Source records

--- START ---

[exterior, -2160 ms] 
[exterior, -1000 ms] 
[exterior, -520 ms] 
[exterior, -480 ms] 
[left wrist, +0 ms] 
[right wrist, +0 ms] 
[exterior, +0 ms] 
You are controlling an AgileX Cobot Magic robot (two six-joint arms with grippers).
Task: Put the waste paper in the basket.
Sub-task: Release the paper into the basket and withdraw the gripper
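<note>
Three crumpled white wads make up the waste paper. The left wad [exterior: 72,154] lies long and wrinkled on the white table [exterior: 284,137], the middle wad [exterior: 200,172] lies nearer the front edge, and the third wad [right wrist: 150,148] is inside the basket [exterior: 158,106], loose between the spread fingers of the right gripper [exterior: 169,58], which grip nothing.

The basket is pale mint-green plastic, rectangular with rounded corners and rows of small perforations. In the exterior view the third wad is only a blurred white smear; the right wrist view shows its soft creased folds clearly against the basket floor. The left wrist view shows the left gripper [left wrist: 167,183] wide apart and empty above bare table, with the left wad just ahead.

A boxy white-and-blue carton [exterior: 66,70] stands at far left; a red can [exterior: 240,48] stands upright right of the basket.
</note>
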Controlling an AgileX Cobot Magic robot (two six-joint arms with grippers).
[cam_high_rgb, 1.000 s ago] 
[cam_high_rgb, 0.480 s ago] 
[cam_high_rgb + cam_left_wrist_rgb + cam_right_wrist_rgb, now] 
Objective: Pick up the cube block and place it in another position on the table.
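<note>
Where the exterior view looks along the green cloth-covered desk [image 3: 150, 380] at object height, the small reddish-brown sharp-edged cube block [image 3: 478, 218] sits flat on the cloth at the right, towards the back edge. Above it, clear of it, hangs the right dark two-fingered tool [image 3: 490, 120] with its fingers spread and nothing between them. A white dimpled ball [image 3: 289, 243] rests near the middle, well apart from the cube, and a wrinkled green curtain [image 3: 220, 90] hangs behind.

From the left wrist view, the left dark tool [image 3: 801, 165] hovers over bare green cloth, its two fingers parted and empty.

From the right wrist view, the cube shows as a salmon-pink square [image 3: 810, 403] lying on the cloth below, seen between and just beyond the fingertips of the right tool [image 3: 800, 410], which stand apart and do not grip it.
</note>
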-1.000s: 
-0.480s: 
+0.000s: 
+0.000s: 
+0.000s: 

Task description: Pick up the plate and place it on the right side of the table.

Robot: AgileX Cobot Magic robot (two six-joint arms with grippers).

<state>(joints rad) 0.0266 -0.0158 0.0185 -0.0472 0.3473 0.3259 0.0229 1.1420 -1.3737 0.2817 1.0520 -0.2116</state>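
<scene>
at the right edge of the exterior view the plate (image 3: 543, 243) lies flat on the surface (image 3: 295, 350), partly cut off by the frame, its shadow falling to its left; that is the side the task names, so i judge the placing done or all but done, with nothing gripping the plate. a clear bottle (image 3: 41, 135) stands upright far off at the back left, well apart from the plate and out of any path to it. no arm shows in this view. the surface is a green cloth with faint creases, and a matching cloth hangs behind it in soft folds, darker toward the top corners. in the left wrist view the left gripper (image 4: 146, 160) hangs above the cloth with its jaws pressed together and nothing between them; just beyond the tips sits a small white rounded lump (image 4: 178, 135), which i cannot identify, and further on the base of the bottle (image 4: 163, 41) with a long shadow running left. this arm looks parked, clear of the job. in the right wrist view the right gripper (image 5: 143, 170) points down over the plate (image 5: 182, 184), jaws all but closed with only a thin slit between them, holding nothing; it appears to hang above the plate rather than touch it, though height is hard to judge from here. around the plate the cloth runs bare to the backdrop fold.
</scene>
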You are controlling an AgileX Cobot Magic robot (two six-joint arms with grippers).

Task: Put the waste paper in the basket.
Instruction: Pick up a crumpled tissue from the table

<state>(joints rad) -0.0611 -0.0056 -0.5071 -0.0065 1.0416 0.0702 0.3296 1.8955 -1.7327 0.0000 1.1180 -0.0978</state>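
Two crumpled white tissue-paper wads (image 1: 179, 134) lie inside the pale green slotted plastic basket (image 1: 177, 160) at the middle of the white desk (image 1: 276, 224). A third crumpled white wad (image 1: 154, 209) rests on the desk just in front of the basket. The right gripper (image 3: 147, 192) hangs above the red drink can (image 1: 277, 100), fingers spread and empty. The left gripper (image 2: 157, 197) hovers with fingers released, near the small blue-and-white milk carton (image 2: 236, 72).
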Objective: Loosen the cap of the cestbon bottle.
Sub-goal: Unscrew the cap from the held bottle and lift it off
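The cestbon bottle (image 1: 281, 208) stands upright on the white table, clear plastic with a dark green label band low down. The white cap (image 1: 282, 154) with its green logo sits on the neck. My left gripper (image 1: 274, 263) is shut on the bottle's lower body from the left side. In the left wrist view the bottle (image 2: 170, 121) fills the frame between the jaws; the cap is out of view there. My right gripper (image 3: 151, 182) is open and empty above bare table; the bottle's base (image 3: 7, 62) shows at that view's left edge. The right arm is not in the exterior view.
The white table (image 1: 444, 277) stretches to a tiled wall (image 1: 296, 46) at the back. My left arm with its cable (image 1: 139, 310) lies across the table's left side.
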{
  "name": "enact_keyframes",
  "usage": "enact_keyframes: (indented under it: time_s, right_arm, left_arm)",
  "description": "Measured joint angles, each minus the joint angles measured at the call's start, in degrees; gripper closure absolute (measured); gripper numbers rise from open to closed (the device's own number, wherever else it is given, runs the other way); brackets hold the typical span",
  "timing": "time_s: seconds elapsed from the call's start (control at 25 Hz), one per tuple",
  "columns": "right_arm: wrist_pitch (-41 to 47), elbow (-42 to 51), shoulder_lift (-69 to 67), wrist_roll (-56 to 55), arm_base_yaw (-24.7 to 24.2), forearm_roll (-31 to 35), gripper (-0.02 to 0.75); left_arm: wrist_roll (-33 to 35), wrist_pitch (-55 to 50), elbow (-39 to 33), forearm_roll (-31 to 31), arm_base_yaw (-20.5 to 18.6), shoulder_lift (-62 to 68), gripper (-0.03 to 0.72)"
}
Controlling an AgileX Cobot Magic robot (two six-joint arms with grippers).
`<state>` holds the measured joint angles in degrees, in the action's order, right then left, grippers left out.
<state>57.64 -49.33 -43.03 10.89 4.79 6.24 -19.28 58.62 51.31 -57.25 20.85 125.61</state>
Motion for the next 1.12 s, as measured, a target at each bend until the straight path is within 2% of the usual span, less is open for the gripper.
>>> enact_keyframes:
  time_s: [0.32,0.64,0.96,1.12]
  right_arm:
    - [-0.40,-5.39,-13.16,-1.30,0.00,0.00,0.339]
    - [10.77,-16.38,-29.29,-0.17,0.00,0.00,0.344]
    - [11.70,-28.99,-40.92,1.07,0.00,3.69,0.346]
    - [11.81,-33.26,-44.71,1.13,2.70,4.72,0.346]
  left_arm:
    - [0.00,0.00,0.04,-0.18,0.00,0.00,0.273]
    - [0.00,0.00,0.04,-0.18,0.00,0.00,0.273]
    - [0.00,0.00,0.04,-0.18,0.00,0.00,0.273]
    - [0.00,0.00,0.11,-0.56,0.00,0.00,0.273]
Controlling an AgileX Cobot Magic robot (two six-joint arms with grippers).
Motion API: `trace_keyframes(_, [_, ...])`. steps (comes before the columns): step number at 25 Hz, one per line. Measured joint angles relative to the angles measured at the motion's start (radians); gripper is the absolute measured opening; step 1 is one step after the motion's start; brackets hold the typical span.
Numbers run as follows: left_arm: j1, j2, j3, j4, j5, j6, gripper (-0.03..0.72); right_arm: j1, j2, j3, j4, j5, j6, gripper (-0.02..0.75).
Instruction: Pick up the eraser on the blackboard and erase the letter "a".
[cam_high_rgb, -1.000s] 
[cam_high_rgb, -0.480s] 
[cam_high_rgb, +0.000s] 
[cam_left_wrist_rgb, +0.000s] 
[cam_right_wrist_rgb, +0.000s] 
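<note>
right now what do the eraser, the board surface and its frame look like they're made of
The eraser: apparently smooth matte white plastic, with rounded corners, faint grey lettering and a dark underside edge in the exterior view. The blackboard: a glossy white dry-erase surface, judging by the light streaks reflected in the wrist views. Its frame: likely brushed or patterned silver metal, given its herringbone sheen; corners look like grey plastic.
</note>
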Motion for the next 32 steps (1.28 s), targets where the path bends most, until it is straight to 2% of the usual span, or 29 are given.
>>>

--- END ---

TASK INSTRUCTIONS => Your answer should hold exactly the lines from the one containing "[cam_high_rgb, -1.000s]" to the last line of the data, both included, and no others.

EXERCISE RESULT =>
[cam_high_rgb, -1.000s] 
[cam_high_rgb, -0.480s] 
[cam_high_rgb, +0.000s] 
[cam_left_wrist_rgb, +0.000s] 
[cam_right_wrist_rgb, +0.000s] 
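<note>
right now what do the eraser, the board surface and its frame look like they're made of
The eraser: apparently smooth matte white plastic, with rounded corners, faint grey lettering and a dark underside edge in the exterior view. The blackboard: a glossy white dry-erase surface, judging by the light streaks reflected in the wrist views. Its frame: likely brushed or patterned silver metal, given its herringbone sheen; corners look like grey plastic.
</note>
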Motion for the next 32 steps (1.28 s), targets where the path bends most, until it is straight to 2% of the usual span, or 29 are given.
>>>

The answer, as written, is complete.